Women are generally having more success than men adjusting to our rapidly developing service and knowledge economy.

Women are now 17 percent more likely to have attended some college and 23 percent more likely to have completed a four-year degree than men.

Meanwhile, incomes have declined by 25 percent in real terms for the least-educated and youngest males.

Traditionally, men carved out solid incomes and lives in what the researchers call production, craft, operations and labor. Women, meanwhile, have traditionally been over-represented in clerical, administrative and sales occupations.

Both of these middle-skill, middle-income job categories have been decimated over the past 30 years by foreign competition, the decline of unions and the introduction of labor-saving technology.

According to the MIT study, men have more often adapted by falling back into the service-sector economy with reduced wages.

Women, meanwhile, have been far more likely to acquire training and obtain better jobs in high-skill, technical and managerial jobs.

In short, women are more likely to be standing still or moving up the economic scale while men in the U.S. are more likely to be moving down.

In fact, as more women enter the workforce, the participation rate for men is actually declining.

No one is sure why men are failing to adjust, but one intriguing bit of research posits that women are more likely to have "the combination of cognitive and interpersonal skills" that are more highly valued in the new economy.

One indication of that is that the only men who have gained economic ground over the past 20 years are those with college educations.

Another theory points to research showing that boys raised in single-family households are less likely to go to college and find successful careers than girls raised by single parents or boys raised by both parents.

This theory speculates that boys are hurt by the absence of male/provider role models.
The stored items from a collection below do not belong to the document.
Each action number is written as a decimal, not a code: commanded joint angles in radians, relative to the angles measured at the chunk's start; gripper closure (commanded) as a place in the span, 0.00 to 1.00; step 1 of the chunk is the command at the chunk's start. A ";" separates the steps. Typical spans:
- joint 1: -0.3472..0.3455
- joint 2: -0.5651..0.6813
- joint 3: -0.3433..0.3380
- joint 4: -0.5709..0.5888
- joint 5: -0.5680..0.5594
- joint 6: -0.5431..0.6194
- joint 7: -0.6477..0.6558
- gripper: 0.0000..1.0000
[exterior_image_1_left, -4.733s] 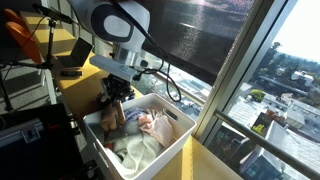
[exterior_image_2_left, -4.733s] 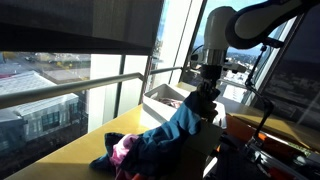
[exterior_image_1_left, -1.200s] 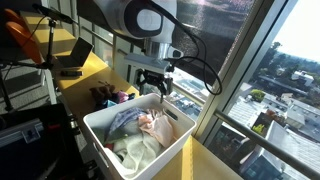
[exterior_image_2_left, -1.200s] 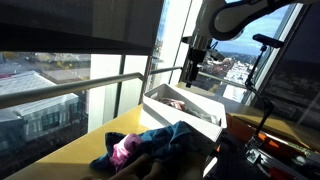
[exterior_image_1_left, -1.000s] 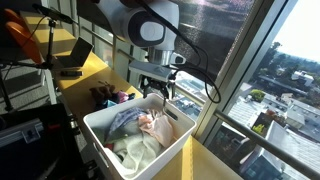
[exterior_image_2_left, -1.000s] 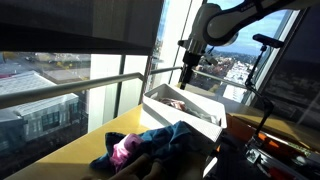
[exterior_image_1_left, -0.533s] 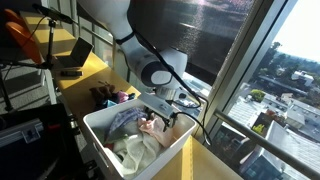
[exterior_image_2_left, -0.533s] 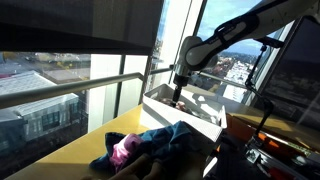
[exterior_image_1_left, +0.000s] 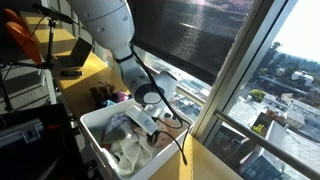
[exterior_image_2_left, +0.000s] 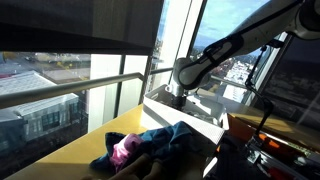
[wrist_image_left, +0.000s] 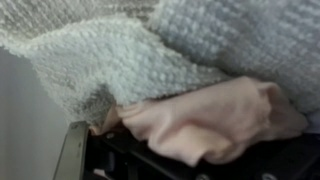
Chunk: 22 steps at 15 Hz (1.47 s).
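Inside white bin (exterior_image_1_left: 92, 135), gripper (exterior_image_1_left: 150, 123) over pink cloth (wrist_image_left: 200, 120); whether open or closed, cannot tell. Cloth soft, light, limp; pinch raised fold.

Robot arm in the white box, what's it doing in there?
The robot's gripper is down inside a white bin full of laundry. Right in front of it, the wrist view shows a pink cloth lying against a white knitted cloth. Whether the jaws have closed on anything cannot be told. A pile of blue and pink clothes lies outside, beside the bin.
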 joint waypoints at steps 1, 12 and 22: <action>-0.045 -0.002 -0.011 -0.023 0.008 -0.031 -0.002 0.50; -0.069 -0.376 -0.040 -0.161 -0.004 -0.105 -0.024 1.00; 0.048 -0.670 -0.033 0.013 0.015 -0.324 -0.016 1.00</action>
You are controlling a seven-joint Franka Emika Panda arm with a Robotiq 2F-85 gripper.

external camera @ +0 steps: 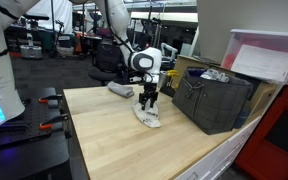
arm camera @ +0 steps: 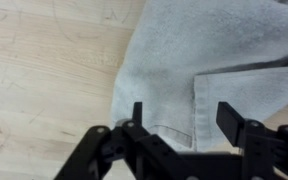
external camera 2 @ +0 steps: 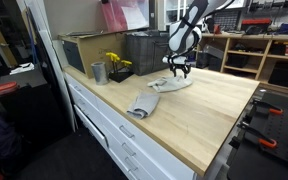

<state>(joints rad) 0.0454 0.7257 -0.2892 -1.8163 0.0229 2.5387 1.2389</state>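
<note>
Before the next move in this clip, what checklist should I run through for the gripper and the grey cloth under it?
1. Jaws apart: ok. The gripper stands open in the wrist view.
2. Gripper over the grey cloth: ok. A folded edge runs between the fingers.
3. Fingertips touching the cloth: cannot tell from any view.
4. Cloth lying flat on the wooden table: not ok. One part is folded over.
5. Black crate apart from the gripper: ok in both exterior views.
6. Second grey cloth out of the way: ok. It lies apart, nearer the table edge in an exterior view.
</note>
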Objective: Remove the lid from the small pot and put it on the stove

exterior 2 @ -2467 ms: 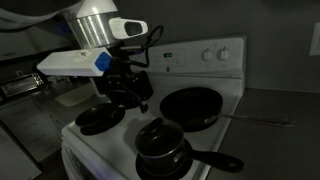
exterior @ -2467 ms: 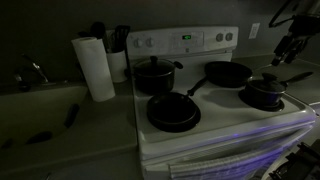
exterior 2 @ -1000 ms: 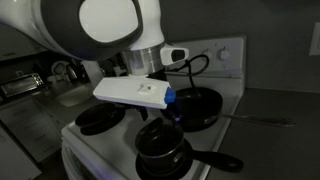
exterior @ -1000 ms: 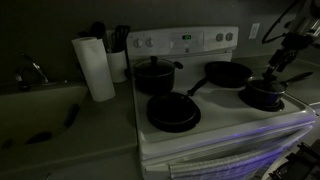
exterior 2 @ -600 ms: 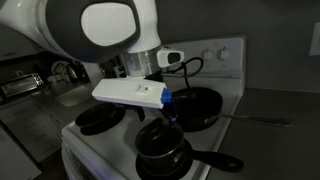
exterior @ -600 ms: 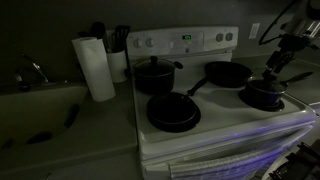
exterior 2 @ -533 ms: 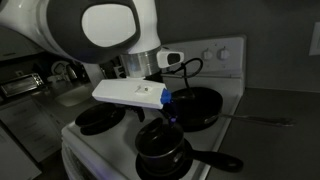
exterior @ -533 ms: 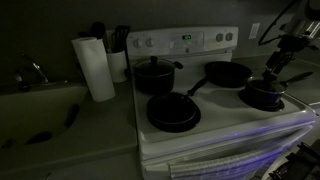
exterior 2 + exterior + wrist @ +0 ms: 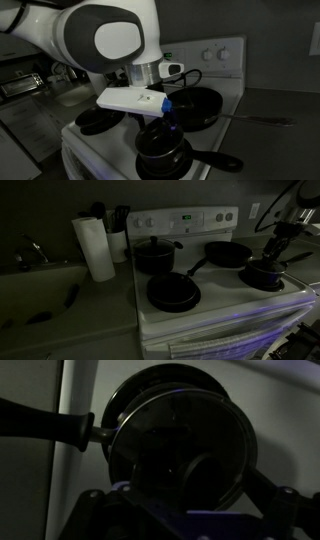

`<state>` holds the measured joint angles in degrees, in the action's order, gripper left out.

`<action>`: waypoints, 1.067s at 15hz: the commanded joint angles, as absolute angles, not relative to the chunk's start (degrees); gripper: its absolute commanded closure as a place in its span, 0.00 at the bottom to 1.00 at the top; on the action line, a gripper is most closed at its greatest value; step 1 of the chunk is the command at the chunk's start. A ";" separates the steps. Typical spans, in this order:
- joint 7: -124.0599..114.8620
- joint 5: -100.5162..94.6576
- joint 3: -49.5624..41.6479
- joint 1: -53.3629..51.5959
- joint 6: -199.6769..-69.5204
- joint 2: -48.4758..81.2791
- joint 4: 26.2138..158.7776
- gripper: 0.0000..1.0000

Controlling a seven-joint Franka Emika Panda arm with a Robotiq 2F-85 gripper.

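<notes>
The gripper hangs over the small pot, which sits on the front burner at one end of the white stove. In the wrist view its jaws stand wide apart, one on each side of the lid, and grasp nothing. Whether the fingertips touch the rim is too dark to tell. The lid is on the small pot, a see-through disc with a pale metal rim, and a long dark handle sticks out sideways from the pot. In an exterior view the gripper is just above the pot. In the opposite exterior view the arm's bulk hides most of the tool above the pot. Elsewhere on the stove are a taller black pot, a frying pan in front of it, and a second frying pan at the back. A paper towel roll stands on the tabletop beside the stove.
</notes>
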<state>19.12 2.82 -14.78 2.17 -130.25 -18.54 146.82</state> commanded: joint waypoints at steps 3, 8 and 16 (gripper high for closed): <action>16.61 2.35 -13.02 3.88 -130.54 -16.43 145.63 0.27; 14.63 2.35 -12.77 4.24 -129.90 -16.13 145.05 0.62; 10.58 0.62 -10.98 4.54 -129.32 -16.19 144.40 0.85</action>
<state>11.88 1.94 -12.70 2.87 -130.14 -17.74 145.25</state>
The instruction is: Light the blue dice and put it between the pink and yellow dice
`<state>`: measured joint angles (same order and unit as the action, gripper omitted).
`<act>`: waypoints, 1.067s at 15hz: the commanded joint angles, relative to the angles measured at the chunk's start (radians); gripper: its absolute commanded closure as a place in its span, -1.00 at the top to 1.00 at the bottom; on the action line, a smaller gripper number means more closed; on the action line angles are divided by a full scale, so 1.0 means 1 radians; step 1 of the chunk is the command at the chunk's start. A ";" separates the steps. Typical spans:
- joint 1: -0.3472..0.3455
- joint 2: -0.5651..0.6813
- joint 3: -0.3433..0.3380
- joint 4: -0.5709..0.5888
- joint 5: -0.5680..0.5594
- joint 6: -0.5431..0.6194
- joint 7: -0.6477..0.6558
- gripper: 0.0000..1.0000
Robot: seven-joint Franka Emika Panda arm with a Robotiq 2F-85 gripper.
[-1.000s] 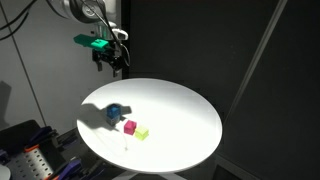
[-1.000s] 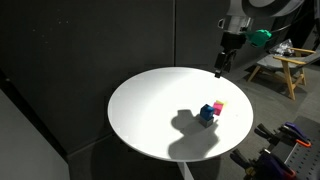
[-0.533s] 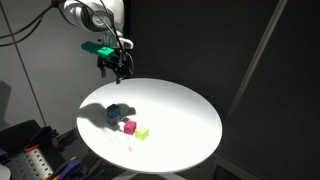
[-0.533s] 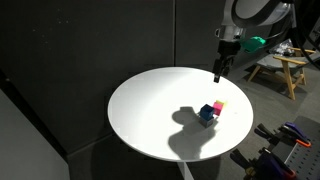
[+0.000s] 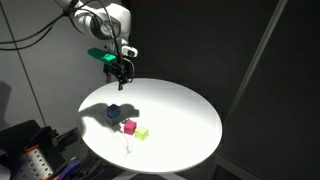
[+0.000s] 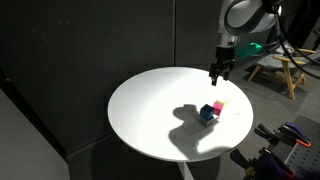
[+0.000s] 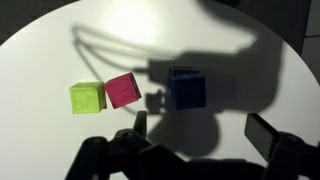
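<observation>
A blue dice (image 5: 114, 112) sits on the round white table (image 5: 180, 115) next to a pink dice (image 5: 129, 127) and a yellow-green dice (image 5: 142, 132), which touch each other. In the wrist view they lie in a row: yellow (image 7: 87, 97), pink (image 7: 123, 90), blue (image 7: 186, 88). They also show in an exterior view, blue (image 6: 206, 113) and pink (image 6: 219, 105). My gripper (image 5: 119, 80) hangs in the air above the table's far edge, open and empty, also in an exterior view (image 6: 214, 78). In the wrist view its fingers (image 7: 266, 136) stand wide apart below the blue dice.
The arm's shadow falls on the table round the blue dice. Dark curtains surround the table. A wooden stool (image 6: 281, 70) stands beyond it, and cluttered equipment (image 5: 35, 155) sits beside the table.
The gripper has come down and moved inward toward the table and the dice; its shadow has shifted with it. The dice have not moved.
</observation>
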<state>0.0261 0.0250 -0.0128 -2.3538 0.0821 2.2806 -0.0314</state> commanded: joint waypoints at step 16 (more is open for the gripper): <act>0.001 0.168 0.019 0.022 0.015 0.205 0.104 1.00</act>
<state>0.0270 0.1767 -0.0037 -2.3338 0.0921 2.4380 0.0567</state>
In 1970, 14 percent of children lived in a single-parent household. That has risen to 33 percent today.

Another theory points to the rapid increase of incarcerated men. For instance, in 1970, 5 percent of black men between the ages of 25 and 39 years without a high school degree were in prison. Today it is more than 25 percent.

This significantly restricts their earning power when they leave prison and makes them less desirable for successful women as marriage partners.

The MIT authors offer no solutions, other than to say the problem should be a "central topic for social science research and public policy."

They warn, however, of a serious downward spiral.

"A vicious cycle may ensue, with poor economic prospects of less-educated males creating differentially large disadvantages for their sons, thus potentially reinforcing the development of the gender gap in the next generation."